INSTRUCTIONS FOR THE TASK: Consider the records below. How many of their lines include the word "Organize"? State the number and nothing else.

*** Opening SOURCE MATERIAL ***

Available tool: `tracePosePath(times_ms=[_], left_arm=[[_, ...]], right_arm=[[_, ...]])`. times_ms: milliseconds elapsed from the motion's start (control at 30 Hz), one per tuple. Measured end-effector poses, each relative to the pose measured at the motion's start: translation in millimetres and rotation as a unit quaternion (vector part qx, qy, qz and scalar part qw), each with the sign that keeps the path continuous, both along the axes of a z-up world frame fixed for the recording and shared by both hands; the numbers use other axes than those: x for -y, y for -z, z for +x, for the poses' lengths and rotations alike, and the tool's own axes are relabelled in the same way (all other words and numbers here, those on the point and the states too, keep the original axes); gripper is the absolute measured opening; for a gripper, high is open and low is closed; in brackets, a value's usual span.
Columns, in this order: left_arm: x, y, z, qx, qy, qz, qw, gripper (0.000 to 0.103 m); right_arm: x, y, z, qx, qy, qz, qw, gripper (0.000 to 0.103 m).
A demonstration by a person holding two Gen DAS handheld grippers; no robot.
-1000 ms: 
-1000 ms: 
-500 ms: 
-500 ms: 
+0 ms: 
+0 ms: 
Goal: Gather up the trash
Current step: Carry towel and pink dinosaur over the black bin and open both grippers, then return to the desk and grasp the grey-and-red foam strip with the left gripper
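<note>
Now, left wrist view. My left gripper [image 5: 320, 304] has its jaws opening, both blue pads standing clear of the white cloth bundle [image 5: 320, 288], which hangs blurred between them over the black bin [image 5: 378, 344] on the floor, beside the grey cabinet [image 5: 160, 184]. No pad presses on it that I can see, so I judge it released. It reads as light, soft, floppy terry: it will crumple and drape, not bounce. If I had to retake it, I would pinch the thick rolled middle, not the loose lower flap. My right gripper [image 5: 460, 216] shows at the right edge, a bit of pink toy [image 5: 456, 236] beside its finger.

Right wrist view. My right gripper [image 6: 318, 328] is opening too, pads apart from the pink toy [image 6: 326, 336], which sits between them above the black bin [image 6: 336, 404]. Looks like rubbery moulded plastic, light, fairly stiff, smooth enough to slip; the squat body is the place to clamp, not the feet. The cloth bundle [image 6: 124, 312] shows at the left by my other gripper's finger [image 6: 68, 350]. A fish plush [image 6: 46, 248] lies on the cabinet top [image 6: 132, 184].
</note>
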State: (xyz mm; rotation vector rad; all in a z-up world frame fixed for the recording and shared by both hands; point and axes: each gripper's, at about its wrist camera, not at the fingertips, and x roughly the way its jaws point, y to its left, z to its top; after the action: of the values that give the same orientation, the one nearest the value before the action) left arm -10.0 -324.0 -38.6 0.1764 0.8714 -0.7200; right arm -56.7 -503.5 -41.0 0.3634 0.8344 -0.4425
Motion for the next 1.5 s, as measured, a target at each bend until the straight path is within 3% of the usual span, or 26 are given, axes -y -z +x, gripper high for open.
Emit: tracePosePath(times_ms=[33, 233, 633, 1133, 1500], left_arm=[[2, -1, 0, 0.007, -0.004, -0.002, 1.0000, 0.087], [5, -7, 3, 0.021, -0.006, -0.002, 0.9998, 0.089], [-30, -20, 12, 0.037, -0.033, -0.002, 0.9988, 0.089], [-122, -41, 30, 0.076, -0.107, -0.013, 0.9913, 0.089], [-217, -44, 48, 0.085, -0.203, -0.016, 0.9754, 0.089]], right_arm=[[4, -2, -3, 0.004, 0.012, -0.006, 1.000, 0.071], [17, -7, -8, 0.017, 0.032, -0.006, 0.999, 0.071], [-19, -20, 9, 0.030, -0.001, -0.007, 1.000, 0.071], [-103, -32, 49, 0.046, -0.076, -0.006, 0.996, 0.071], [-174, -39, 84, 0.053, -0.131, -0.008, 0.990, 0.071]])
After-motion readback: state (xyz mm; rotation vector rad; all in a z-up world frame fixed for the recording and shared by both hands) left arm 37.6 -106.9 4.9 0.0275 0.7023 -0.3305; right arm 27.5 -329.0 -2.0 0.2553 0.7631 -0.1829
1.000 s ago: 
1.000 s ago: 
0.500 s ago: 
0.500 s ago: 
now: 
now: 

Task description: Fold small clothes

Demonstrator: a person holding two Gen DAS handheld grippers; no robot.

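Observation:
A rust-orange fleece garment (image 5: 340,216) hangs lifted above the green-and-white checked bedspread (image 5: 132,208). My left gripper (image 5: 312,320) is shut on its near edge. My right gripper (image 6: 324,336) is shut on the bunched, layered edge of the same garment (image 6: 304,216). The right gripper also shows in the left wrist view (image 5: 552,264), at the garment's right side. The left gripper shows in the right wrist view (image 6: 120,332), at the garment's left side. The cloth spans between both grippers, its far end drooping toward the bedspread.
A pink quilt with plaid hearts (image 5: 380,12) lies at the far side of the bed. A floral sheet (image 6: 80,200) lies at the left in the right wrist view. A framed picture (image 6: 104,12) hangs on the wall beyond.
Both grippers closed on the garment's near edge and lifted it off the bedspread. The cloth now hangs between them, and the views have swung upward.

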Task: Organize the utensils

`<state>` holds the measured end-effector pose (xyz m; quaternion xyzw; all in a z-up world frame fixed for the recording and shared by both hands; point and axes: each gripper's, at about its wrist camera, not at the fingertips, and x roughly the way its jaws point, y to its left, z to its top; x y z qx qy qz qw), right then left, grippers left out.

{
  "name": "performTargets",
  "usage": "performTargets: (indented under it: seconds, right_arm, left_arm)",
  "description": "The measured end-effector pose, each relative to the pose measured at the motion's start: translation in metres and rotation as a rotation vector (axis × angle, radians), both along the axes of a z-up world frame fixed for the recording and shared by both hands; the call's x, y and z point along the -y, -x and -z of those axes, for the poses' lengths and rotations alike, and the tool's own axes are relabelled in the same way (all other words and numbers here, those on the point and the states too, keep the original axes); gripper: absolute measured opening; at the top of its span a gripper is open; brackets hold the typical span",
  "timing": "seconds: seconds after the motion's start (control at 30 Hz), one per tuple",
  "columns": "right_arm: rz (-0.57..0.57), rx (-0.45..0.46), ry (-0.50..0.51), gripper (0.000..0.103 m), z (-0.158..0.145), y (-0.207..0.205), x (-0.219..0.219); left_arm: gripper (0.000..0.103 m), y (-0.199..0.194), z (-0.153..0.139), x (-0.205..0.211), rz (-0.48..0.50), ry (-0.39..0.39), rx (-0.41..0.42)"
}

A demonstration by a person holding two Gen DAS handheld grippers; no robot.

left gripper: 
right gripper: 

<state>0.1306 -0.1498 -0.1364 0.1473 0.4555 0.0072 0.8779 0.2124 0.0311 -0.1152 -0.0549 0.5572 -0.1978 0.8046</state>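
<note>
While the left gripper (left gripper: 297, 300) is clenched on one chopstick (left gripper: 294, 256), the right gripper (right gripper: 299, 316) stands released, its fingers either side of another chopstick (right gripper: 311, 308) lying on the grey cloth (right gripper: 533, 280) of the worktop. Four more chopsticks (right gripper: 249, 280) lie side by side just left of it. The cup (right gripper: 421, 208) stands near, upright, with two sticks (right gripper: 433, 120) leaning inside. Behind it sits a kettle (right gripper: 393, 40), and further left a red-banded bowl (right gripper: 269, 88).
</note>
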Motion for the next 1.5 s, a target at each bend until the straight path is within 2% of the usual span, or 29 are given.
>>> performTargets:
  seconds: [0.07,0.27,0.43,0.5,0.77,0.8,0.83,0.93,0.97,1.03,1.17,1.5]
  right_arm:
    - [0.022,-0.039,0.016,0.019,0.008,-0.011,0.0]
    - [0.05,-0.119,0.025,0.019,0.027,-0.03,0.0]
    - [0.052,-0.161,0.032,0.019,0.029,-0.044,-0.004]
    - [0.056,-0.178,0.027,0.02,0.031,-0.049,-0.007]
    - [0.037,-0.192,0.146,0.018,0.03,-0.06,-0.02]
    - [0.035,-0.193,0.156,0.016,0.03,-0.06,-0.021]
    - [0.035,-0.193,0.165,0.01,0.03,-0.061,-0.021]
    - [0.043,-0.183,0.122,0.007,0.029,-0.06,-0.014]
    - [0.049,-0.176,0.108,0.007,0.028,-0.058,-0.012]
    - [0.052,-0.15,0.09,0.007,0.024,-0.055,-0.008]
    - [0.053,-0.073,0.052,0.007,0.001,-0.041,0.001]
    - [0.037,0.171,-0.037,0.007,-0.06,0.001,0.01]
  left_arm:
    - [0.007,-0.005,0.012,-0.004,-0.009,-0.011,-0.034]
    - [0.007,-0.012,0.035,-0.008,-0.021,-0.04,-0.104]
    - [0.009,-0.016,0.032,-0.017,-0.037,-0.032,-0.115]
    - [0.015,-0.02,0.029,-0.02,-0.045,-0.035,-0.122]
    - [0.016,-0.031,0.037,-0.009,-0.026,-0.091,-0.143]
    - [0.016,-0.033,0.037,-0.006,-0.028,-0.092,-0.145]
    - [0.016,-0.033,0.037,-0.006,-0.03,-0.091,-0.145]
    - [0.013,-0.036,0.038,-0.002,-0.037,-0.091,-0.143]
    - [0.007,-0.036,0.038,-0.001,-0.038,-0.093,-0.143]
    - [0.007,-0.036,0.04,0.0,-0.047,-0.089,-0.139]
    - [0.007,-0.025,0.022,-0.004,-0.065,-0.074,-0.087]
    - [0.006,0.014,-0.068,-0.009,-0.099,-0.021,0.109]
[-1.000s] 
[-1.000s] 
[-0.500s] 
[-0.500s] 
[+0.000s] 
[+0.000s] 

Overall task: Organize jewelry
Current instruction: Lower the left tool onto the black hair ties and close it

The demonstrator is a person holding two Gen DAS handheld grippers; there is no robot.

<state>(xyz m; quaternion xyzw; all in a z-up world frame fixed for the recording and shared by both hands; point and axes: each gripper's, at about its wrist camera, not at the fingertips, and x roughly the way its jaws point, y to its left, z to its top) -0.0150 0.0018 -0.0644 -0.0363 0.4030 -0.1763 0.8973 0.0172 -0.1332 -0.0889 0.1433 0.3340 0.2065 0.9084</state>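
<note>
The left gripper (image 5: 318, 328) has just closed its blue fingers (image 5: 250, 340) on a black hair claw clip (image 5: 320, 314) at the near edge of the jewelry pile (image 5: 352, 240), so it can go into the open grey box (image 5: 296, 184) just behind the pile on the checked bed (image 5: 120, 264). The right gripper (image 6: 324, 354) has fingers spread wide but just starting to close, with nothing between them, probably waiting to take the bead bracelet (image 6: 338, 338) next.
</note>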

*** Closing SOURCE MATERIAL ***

SOLUTION FOR THIS PROBLEM: 2